Eugenio Weigend, da Universidade de Michigan, alerta que dar acesso a armas de fogo à população civil também pode gerar um ciclo de violência.
"Vamos supor que o cidadão consiga parar o criminoso e atirar nele. A violência não pode parar por aí. O criminoso faz parte da sociedade. Ele tem família, amigos e talvez pertença a uma quadrilha que possivelmente vai se vingar", diz. "Muitas vezes, nada disso é levado em consideração nas discussões legislativas e isso é perigoso."
Pérez Ricart afirma que mais armas em um contexto urbano de narcotráfico estimula a violência.
Essa é uma teoria que ele apoiou com o estudo Mais armas, mais violência? Evidências de uma relação complexa da América Latina, publicado no ano passado.
"A equação 'mais armas é igual a mais violência' não é verdadeira em qualquer contexto, mas mais armas em lugares violentos como cidades latino-americanas levam a mais violência."
O especialista da CIDE insiste que não há um único caso, em um contexto de "muito crime" como os centros urbanos latino-americanos, em que o aumento do número de armas tenha ajudado a reduzir a violência.
Um caso recente que serve de exemplo fora da região são os EUA, diz Eugenio Weigend, da Universidade de Michigan.
Nos EUA, as vendas de armas dispararam durante a pandemia de covid-19. De acordo com a Small Arms Analytic, os americanos compraram cerca de 23 milhões de armas de fogo em 2020, um aumento de 65% em relação a 2019.

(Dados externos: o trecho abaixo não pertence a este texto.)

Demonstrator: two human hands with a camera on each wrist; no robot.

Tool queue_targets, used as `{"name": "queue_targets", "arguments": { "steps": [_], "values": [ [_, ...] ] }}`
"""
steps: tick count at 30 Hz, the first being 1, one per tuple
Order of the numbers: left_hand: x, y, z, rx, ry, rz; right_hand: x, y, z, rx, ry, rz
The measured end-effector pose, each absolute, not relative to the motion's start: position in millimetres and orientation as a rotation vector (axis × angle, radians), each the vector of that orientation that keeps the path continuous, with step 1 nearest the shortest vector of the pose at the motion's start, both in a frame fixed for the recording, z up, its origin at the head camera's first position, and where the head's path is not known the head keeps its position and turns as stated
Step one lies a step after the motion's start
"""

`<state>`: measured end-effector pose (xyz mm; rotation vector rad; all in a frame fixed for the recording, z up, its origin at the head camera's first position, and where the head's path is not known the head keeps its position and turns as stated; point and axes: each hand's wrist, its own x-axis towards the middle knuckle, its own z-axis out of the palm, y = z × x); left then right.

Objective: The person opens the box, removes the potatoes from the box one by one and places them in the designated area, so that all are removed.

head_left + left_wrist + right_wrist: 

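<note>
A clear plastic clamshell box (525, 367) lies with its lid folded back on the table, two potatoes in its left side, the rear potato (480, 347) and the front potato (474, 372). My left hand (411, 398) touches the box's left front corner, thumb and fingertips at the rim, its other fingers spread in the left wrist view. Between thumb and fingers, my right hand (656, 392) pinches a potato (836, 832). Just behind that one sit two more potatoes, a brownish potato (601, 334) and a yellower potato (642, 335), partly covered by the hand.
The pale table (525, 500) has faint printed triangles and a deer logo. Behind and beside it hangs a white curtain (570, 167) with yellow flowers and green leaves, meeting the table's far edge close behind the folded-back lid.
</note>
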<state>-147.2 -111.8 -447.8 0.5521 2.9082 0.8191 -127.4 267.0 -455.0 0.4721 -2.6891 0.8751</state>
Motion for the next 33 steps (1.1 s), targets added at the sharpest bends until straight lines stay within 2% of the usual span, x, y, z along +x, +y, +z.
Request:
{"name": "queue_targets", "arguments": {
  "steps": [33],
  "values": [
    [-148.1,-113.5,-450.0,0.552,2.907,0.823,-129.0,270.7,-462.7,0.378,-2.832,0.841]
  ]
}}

No mesmo período, foram registrados mais de 19,4 mil homicídios com armas de fogo, o que representou um aumento de 25%, segundo dados da organização norte-americana Gun Violence Archive (GVA).
Pérez Ricart prevê que "muito provavelmente" o mesmo acontecerá no Equador.
"As evidências mostram que a medida do governo equatoriano levará a um aumento significativo no número de homicídios, suicídios, acidentes e, em geral, mortes por armas de fogo."